March 4, 2009— -- President Obama's ambitious budget reforms are running into stiff resistance from members of his own party on Capitol Hill, testing his relationship with key centrists and members of the congressional leadership whose support will be critical to the advancement of the Obama agenda.
Despite his campaign promise to root out wasteful spending, the president is accepting, for the time being, lawmakers' "earmarked" special projects.
But by trying to skirt that political battle, Obama is creating another one: His commitment to signing into law an earmark-filled, $410 billion spending plan for the current fiscal year is raising questions among Democrats about his commitment to fiscal discipline.

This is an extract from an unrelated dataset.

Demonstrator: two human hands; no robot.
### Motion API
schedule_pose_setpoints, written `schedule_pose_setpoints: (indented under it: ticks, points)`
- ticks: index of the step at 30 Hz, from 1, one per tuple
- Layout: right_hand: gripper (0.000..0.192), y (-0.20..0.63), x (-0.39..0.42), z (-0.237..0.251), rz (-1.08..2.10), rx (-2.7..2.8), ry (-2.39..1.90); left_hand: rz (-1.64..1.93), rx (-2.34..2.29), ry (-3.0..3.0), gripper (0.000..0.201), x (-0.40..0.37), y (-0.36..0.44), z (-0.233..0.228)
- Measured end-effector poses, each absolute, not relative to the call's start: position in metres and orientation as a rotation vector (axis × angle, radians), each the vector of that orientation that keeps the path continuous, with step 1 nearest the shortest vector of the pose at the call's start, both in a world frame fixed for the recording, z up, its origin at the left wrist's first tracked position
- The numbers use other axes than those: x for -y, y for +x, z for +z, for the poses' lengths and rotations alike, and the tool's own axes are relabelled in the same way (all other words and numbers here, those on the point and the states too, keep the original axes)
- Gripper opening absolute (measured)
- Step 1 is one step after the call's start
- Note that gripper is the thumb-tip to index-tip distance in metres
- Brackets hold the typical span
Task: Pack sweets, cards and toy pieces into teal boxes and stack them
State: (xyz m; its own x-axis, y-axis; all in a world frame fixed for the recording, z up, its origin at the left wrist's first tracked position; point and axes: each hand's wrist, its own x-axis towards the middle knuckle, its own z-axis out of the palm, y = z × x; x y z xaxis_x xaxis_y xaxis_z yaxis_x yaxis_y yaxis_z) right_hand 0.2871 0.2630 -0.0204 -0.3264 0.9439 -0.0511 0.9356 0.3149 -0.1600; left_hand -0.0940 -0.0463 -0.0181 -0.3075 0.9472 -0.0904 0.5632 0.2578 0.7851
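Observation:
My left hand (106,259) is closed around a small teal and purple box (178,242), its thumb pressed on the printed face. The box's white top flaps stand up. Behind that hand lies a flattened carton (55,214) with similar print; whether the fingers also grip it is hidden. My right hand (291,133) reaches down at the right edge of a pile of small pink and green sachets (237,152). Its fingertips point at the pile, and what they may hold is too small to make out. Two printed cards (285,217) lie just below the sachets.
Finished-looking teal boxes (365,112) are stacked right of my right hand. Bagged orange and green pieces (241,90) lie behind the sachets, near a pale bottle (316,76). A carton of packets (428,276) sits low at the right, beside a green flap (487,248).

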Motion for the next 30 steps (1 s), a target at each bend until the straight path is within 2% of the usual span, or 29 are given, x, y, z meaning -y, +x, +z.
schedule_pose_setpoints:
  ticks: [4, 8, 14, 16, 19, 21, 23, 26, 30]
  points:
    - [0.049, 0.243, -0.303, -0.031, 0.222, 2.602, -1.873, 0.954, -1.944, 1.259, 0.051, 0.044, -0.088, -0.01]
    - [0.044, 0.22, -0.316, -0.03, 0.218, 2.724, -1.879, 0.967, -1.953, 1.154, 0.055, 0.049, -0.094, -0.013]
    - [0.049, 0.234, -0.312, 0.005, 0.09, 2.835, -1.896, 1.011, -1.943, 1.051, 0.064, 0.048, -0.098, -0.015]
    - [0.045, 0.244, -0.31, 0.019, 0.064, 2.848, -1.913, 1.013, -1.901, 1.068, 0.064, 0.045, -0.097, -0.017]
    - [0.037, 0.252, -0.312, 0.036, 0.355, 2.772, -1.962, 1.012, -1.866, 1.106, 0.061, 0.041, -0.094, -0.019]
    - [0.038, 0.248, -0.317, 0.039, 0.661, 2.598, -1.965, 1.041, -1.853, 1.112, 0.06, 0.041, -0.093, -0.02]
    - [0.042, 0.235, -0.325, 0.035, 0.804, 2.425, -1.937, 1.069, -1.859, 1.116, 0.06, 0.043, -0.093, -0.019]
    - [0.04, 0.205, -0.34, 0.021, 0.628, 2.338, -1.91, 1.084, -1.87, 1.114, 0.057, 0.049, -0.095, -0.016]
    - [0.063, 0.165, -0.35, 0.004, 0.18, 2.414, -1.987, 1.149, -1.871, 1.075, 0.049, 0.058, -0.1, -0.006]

Sen. Evan Bayh, a centrist Democrat from Indiana, today wrote an op-ed in The Wall Street Journal challenging Obama to change course and veto the bill as now written.
"The Omnibus Appropriations Act of 2009 is a sprawling, $410 billion compilation of nine spending measures that lacks the slightest hint of austerity from the federal government or the recipients of its largess," Bayh wrote. "The Senate should reject this bill. If we do not, President Barack Obama should veto it."
Bayh is part of a group of about 15 moderate Democrats who are brainstorming ways to exert more influence on the budget process.
A liberal Democrat from Wisconsin, Sen. Russ Feingold, also today joined Bayh in saying he would oppose the measure, which contains about 8,500 earmarks.
"I'm going to vote against it," Feingold said, holding up the 1,000-page bill at a news conference on Capitol Hill. "The president should veto it."
While Obama has vowed to whittle down the number of earmarks, he opted to start that push with next year's spending measures, not this year's.
His administration argues that the spending bill should have been finished during the Bush administration, and therefore the earmarks in it are not entirely his responsibility.
"We want to just move on. Let's get this bill done, get it into law and move forward," Peter Orszag, the Obama administration's director of the Office of Management and Budget, told ABC's George Stephanopoulos on "This Week" Sunday. "This is last year's business. We just need to move on."